> _About this exercise_
What is needed is the exact text of each line in the listing below from the one with "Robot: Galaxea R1" up to and including the one with "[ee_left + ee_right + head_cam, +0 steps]", and no pictures.
Data block Block Start
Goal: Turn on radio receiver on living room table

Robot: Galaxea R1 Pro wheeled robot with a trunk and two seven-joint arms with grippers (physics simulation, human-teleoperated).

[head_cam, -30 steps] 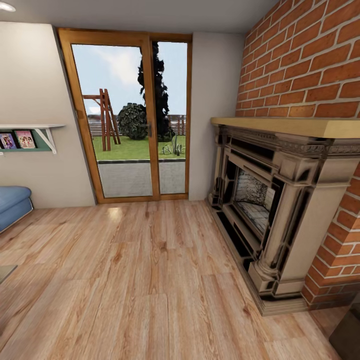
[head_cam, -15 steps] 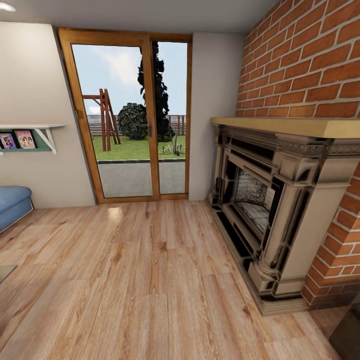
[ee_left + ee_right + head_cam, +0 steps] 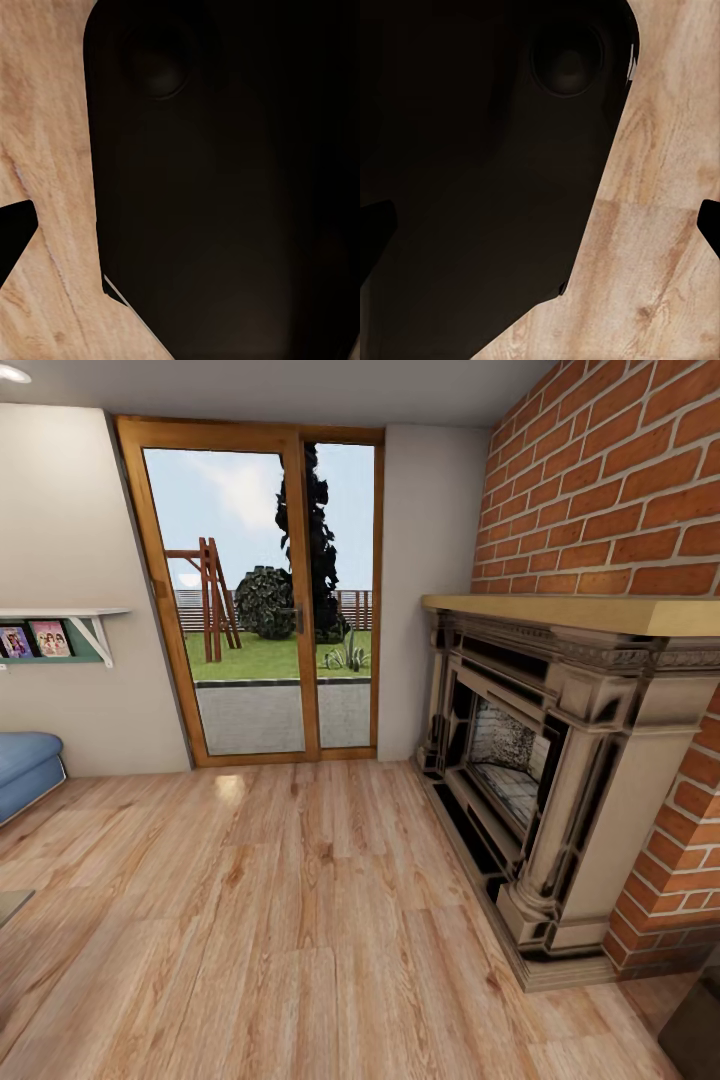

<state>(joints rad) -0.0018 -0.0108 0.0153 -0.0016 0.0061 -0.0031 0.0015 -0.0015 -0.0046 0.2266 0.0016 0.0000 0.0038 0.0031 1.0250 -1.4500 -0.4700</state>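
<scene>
Nothing has changed over the last second, honestly. The head view is the same shot as a second ago: light wood plank floor [image 3: 300, 920], the wood-framed glass doors [image 3: 260, 590] straight ahead with the garden behind them, and the big dark carved fireplace [image 3: 560, 760] set into the red brick wall [image 3: 620, 470] off to the right. A bit of blue sofa [image 3: 25, 765] pokes in at the left edge, with a small white wall shelf [image 3: 60, 630] above it holding a couple of framed pictures. Since the whole picture hasn't shifted at all, I'd say the base and head are parked for now, not rolling or turning.

So this is the living room, but the red radio receiver isn't in front of the camera, and neither is the desk it should sit on, unless the grey sliver at the far left edge [image 3: 12, 905] is a corner of it. Can't say for sure.

Both wrist views just look down past a big dark robot body part [image 3: 225, 187] at floor planks [image 3: 660, 225]. Black tips peek in at the edges, but I can't tell if either gripper is spread or closed.

My guess: the robot needs to swing left, toward the sofa side, to find the radio.
</scene>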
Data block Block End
> _Your solution_
Robot: Galaxea R1 Pro wheeled robot with a trunk and two seven-joint arms with grippers (physics simulation, human-teleoperated).

[head_cam, -30 steps] 
[head_cam, -15 steps] 
[ee_left + ee_right + head_cam, +0 steps] 

The exercise calls for nothing further.